Libgweather data validator

In Increasing location and city coverage - #6 @ebassi highlighted that a big issue when it comes to accepting more data into libgweather is the effort required in reviewing them. I indicated I wanted to do something about it but then I got sidetracked by life and in the mean time the thread got locked.

I’ve pushed after a few hours of hacking today, and having tried it out on a number of the PRs with the Locations label, it seems to work out pretty well. It will never be 100% correct because names are hard and humans are complicated, but it’ll hopefully help.

As the commit notes the code is currently horrible, but that’s fixable if this is something that would be useful to develop further, including potentially direct Gitlab integration so the results can be posted as comments on the PR.

I’d be curious to hear what folks think of it.

That’s very interesting, thanks!

Another thing that would be interesting to include is the population threshold, though it does require filling out that field—see:

Looking at that issue, there’s two things that jump out:

  • Freebase is gone :sweat:
  • Having the Wikimedia database available would be hard

That said, OSM does publish population data for things like cities, sometimes. So at the very least I could try and grab the population tag for a city if it’s there and see if it passes the threshold.
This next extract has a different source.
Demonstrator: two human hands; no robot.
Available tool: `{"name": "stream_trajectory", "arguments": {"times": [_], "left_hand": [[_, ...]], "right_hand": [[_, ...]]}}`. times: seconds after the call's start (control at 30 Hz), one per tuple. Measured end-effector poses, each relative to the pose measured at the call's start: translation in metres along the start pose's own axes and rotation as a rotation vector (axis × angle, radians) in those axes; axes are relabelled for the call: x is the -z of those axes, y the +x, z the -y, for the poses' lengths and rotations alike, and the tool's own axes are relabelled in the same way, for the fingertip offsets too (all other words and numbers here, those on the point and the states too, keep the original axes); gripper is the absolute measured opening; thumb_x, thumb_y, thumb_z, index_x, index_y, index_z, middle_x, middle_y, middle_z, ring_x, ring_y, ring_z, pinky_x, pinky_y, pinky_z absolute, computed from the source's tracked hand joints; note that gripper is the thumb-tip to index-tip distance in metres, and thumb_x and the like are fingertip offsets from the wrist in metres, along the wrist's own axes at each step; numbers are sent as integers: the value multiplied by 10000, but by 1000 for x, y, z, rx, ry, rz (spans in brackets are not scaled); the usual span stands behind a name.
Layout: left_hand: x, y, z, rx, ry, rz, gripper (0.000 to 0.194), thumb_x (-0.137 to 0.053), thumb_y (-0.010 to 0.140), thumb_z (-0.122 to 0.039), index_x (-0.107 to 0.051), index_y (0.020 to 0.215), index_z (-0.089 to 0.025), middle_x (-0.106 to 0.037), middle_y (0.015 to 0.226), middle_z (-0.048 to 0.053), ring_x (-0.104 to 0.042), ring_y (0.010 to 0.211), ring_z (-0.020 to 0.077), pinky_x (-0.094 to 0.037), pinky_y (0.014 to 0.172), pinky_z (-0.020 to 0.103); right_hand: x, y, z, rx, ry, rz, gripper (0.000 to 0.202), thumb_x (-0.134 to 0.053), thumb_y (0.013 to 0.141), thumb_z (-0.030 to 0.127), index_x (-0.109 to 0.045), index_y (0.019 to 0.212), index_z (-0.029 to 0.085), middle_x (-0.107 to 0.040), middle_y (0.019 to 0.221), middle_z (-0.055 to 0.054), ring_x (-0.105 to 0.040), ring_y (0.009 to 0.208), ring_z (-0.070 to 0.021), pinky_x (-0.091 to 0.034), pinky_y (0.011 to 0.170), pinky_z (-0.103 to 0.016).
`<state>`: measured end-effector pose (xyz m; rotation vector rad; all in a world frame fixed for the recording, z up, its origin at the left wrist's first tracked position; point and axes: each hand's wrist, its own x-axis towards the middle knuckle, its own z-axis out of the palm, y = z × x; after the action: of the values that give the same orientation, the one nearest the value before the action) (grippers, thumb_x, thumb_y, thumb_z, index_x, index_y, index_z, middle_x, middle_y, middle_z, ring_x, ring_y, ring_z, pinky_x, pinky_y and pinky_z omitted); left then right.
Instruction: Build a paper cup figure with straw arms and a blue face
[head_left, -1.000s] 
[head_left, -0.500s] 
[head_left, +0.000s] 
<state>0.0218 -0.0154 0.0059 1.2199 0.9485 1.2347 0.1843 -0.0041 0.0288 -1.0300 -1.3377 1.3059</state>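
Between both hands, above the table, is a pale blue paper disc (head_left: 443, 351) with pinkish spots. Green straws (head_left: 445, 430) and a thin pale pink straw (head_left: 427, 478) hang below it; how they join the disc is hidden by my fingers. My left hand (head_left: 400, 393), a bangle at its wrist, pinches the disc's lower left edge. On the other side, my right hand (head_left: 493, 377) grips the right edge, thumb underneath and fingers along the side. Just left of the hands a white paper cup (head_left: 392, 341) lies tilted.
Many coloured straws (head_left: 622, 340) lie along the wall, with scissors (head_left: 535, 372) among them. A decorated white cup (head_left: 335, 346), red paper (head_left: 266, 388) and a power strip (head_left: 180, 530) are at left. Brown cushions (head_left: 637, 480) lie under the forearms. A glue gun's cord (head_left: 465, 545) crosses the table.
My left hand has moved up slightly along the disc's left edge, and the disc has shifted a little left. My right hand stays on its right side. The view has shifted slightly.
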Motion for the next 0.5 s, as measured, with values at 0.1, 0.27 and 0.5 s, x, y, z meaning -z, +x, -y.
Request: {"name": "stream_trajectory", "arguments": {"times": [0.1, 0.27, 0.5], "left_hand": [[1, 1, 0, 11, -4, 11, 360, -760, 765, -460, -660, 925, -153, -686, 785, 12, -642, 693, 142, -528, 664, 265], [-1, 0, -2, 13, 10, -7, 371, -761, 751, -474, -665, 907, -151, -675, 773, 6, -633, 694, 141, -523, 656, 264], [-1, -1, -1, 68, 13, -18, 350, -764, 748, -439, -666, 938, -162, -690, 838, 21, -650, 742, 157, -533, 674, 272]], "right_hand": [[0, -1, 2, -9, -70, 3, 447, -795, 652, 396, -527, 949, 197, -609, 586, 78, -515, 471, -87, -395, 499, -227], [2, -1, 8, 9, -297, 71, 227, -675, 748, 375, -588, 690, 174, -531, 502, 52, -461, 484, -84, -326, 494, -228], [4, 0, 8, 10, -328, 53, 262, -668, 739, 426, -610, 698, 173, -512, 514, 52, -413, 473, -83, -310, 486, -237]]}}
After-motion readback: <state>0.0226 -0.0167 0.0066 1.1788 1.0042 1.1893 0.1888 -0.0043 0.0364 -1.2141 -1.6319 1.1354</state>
In the mean time I’ve reworked the code a bit, so it’s gone from a high speed train wreck to a regular train wreck.

Looking at locations.dtd, it doesn’t seem we currently track population at all?

We don’t track population at the moment, no. The point of that issue is to add the population field to the XML (and the GVariant-based blob) for the cities we currently have. Then we could figure out how to get the population of new cities and validate them.

I imagine we’re talking about only tracking population size on city, since location seems to primarily be aerodromes where that doesn’t make much sense?

I added a really crude validation for it. Assuming a population tag on a city, it’ll check if that number exceeds 100k or not. I’ve added some placeholder code to also check if it matches OSM population data, but I haven’t implemented retrieving that just yet.

Had a bit more fun with this today.

For one, the city search is now much more robust resolving a number of false positives on one of the PRs. I have no idea why I decided to do a reverse search based on the coordinates instead of searching based on city, state and country name but here we are.

It also fetches the OSM population data now and assuming it is available checks the threshold. Once we get population data in the libgweather data itself it’ll also check for that.

There’s an interesting validation issue with city names that’s come up.

MR 219 includes the city of Mohali. However, that one fails validation because Mohali is the colloquial name, whereas its official name is Sahibzada Ajit Singh Nagar. We have no way to encode this currently, so I guess this comes down to what the maintainer decides to do.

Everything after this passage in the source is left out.